Seulement voilà, hier on a appris que cette sécurité comportait un bug logiciel qui permet à n'importe qui de récupérer les mots de passe des utilisateurs et plein d'autres informations sur les sites qui utilisent cette sécurité.

Petite note pour les utilisateurs de Google Chrome : je vous recommande d'utiliser Firefox. Si vous souhaitez continuer à utiliser Chrome, veillez à activer l'option vérifier la révocation du certificat serveur. Malheureusement, Chrome a choisi de ne pas activer cette vérification par défaut pour permettre aux pages de se charger plus vite... au dépends de votre sécurité donc.

Ce qu'il faut faire

La plupart des sites ont dû mettre en place un correctif à présent, en tout cas je l'espère. Pour le vérifier, avant de vous connecter sur un site (n'importe quel site !!!), vérifiez d'abord qu'il n'est pas (ou plus) vulnérable en entrant son adresse sur le site suivant : http://filippo.io/Heartbleed/.

Dans tous les cas, je vous recommande de vous déconnecter et reconnecter sur tous les sites sur lesquels vous êtes déjà connectés, pour être sûr d'avoir la version la plus à jour de leur connexion SSL, puis de changer vos mots de passe (oui, tous). Ça va être long et pénible, mais c'est nécessaire. Faites bien la liste des sites sur lesquels vous vous êtes connectés hier (le 8 avril 2014), et surveillez bien vos comptes sur ces sites, que vous ne voyez rien de bizarre qui pourrait être causé par un pirate qui aurait récupéré vos accès (ajout de bénéficiaires de virement sur votre site bancaire, de nouvelles adresses d'expédition sur les sites de vente en ligne...).

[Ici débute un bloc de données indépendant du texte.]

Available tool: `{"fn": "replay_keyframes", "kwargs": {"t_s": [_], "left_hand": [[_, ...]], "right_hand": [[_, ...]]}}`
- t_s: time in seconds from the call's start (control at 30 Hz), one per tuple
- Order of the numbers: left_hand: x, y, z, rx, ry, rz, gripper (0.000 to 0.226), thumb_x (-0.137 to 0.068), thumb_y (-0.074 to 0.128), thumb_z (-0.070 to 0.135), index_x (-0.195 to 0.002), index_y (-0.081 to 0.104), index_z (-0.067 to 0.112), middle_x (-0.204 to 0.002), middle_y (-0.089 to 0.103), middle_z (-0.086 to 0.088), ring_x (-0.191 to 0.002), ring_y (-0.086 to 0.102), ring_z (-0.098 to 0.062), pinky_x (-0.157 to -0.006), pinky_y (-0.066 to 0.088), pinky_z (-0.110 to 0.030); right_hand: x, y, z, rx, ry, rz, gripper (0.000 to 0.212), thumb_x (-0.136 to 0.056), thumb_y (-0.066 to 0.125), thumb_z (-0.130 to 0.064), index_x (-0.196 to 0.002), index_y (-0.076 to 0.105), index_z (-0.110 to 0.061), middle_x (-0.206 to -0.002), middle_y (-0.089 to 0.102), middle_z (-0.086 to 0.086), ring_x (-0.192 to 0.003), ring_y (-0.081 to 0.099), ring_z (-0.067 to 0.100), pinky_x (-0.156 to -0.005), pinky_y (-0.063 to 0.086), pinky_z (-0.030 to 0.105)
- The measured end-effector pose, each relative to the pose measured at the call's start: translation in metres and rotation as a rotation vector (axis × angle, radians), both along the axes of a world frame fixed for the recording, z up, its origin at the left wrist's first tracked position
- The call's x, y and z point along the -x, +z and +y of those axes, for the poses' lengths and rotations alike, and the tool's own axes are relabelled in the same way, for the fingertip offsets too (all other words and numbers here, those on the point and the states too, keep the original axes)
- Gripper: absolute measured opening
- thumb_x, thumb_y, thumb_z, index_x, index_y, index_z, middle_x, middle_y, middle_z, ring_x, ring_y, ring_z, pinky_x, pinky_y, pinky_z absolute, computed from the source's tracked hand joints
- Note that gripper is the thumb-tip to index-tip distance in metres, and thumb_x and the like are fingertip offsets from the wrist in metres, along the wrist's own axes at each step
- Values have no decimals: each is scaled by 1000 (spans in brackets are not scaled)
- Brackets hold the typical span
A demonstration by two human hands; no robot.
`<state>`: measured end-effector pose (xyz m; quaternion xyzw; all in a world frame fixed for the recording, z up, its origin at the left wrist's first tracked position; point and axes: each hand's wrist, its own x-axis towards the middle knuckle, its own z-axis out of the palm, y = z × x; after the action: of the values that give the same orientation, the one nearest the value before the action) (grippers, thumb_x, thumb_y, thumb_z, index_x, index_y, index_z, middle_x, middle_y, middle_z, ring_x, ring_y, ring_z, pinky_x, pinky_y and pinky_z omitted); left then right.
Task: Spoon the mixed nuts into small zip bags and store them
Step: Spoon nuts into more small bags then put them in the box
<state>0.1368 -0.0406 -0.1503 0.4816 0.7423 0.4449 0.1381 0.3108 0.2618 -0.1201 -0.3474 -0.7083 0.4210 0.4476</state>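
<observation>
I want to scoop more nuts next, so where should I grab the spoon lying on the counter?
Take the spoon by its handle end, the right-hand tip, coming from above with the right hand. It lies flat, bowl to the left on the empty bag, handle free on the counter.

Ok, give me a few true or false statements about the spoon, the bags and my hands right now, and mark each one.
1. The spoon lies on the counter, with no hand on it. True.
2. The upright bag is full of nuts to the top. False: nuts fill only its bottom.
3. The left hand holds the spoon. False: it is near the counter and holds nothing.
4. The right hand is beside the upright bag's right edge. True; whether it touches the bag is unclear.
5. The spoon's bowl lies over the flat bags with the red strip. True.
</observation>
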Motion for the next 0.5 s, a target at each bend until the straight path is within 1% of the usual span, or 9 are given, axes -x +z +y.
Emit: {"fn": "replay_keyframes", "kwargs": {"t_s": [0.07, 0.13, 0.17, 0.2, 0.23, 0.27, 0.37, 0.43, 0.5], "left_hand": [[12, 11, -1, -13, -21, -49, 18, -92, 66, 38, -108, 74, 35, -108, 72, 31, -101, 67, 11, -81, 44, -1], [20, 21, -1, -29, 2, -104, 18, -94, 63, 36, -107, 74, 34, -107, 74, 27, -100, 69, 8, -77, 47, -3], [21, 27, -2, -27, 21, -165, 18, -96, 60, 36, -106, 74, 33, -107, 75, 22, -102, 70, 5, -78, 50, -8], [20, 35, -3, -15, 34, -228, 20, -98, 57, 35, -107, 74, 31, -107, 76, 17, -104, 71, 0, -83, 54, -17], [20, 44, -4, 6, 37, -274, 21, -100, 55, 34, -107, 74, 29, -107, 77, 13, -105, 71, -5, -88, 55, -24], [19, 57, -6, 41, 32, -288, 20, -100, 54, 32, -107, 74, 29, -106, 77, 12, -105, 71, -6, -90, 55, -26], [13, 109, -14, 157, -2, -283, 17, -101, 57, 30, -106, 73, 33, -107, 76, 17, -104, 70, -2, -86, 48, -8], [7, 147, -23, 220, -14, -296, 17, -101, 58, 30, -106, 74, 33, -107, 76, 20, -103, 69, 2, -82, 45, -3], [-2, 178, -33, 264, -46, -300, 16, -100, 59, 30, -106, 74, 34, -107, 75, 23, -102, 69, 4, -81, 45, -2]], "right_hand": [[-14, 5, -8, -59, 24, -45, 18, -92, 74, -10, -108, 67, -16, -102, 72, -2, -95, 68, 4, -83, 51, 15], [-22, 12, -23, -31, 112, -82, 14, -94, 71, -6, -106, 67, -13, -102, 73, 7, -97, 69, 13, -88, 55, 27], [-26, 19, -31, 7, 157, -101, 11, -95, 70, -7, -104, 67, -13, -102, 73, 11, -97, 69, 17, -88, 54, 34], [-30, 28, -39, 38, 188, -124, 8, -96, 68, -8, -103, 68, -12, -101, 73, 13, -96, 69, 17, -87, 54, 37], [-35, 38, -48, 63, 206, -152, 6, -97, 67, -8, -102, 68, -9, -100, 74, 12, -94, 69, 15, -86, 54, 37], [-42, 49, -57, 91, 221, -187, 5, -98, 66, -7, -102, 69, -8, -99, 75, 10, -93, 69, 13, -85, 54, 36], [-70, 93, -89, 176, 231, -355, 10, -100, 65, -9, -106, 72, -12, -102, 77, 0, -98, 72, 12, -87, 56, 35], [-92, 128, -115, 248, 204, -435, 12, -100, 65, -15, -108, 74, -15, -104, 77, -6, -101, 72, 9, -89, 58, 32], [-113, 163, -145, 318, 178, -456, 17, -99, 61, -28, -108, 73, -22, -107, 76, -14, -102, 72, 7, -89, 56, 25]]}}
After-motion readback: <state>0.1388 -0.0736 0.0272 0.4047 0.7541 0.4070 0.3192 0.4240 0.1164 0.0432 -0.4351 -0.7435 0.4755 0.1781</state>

Pour rappel, deux choses qui vous simplifient la vie concernant les mots de passe :

  1. sur Firefox vous pouvez sauvegarder vos mots de passe dans le navigateur, et il faut bien penser à activer le mot de passe général : un mot de passe qui permet de chiffrer tous les mots de passe que vous avez enregistrés, pour que quelqu'un qui récupère votre ordinateur (suite à un vol, parce qu'il est en réparation, en prêt...) ne puisse pas voir tous vos mots de passe enregistrés
  2. sur Firefox il est possible de sauvegarder/synchroniser tous ses mots de passe enregistrés, ses extensions installées, ses onglets ouverts et ses favoris sur un serveur entièrement chiffré et sécurisé de Mozilla en utilisant la fonctionnalité firefox sync, que je vous recommande. C'est très pratique quand on a plusieurs ordinateurs/téléphones/tablettes avec firefox. Faites bien attention de sauvegarder la "clé de récupération Sync" pour pouvoir vous reconnecter à votre compte Sync si jamais vous changez d'ordinateur (c'est un fichier qu'il faut sauvegarder et garder en lieu sûr).
  3. il existe de multiples logiciels de gestion de mots de passe, comme KeePassX, 1password ou revelation (pour linux). Ils permettent d'enregistrer les mots de passe pour tous ses sites, et les sauvegarder dans un fichier chiffré. Il faut bien sauvegarder ce fichier (comme pour la clé de récupération Sync). C'est très pratique pour retenir tous ses mots de passe, en sachant que vous êtes sensé(e)s avoir un mot de passe sécurisé et différent sur chacun des sites que vous fréquentez. Autrement, si un de ces sites se fait pirater, le pirate peut réutiliser votre mot de passe sur tous les autres sites que vous utilisez... Et les sites qui se font pirater chaque année sont légion, et il existe des bases de données publiques de tous les comptes et mots de passe déjà piratés/connus.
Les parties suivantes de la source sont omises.